Hiv, meno aggressivo se il colesterolo è basso
In uno studio della Graduate School of Public Health della University of Pittsburgh, condotto da Giovanna Rappocciolo e Charles Rinaldo e pubblicato su mBio, lo si è studiato in correlazione con l’Hiv.
Sembra, infatti, che un basso tasso di colesterolemia in alcune cellule specifiche del sistema immunitario rallenti lo sviluppo della malattia anche su pazienti non sottoposti a trattamenti farmacologici.
Un tasso di colesterolo basso dovrebbe dipendere da fattori ereditari. L’Hiv, infatti, sfrutta proprio i linfociti B e le cellule dendritiche, cellule in grado di riconoscere elementi ospiti, per farsi trasportare fino ai linfonodi che diventano base riproduttiva del virus, da dove si trasmettono ad altre cellule come i noti linfociti T. I bassi livelli di colesterolo in tali cellule hanno una capacità inibitrice del trasporto del virus.
Questa caratteristica genetica potrebbe essere la causa delle differenze riguardo l’evoluzione degli stadi della malattia in quei soggetti che non presentano una riduzione dei linfociti T adeguata alla media dei casi. Vi sono, infatti, persone che sviluppano la malattia molto più lentamente delle altre. E questo sembra essere dettato da una bassissima quantità di colesterolo nelle cellule dendritiche.
Gli studiosi hanno analizzato dati relativi a campioni biologici forniti da volontari nel corso di 30 anni al Pitt Men’s Study, finanziato dal National Institutes of Health.
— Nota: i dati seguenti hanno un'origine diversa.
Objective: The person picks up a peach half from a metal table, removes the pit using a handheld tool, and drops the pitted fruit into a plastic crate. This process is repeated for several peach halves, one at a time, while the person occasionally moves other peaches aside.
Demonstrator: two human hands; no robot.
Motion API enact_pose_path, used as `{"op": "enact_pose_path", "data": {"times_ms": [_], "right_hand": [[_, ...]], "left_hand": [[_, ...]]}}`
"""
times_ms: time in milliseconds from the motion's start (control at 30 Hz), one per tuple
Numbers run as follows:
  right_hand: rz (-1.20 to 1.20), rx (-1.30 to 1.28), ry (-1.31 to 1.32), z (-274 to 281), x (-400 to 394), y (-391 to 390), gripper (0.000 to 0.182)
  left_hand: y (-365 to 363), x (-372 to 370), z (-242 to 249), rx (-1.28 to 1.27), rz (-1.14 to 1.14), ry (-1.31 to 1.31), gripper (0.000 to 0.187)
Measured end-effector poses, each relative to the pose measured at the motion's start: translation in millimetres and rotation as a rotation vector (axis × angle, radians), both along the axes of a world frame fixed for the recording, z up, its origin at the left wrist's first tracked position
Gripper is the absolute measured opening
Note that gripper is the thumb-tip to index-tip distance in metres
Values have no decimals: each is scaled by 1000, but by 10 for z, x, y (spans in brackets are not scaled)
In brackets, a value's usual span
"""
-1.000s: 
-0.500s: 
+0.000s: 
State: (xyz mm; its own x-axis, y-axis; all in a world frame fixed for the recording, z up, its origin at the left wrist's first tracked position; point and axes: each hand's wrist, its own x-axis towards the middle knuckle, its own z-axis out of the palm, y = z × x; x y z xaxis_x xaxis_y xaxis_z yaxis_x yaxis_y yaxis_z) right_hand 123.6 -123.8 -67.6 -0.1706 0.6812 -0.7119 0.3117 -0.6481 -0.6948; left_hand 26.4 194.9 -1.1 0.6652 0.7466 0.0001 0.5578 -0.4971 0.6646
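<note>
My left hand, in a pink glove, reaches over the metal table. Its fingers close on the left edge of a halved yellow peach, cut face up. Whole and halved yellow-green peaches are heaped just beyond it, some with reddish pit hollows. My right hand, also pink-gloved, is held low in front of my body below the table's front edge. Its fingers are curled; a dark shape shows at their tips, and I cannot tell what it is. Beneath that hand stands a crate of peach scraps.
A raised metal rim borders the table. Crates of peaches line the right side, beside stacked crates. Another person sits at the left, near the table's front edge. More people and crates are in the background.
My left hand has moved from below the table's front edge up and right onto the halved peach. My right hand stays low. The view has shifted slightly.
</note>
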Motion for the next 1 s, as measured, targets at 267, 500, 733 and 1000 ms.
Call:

Selezionati otto individui i cui linfociti T non si depauperavano secondo il corso naturale della malattia, sono stati sottoposti a test per 11 anni, due volte l’anno. I dati così riscontrati sono stati confrontati con quelli di soggetti i cui linfociti T seguivano un collasso naturale secondo i tempi tradizionali dell’infezione virale. Questo avveniva perché i virus Hiv non venivano trasmessi dalle cellule dendritiche e dai linfociti B ai linfociti T. Studiando la struttura di queste cellule si è potuto riscontrare una efficienza di trasmissione inversamente proporzionale al livello di colesterolo delle cellule trasmettitrici.
La prova del nove?
Un test di laboratorio.
Gli scienziati hanno iniettato i virus nei linfociti T dei soggetti a progressione più lenta. Il ritmo di propagazione ritornava così a progressione normale. Il rallentamento, dunque, non è certo determinato dai linfociti T.
E secondo i firmatari di questo studio è decisamente da imputare ai livelli di colesterolo dettati da fattori ereditari. Sembra che oggi ogni studio in ogni campo medico tenda a rivalutare sempre più il ruolo della genetica.
Speriamo che tra 300 anni le cure a qualunque problema sanitario non siano da ricercare e curare nel genoma del feto.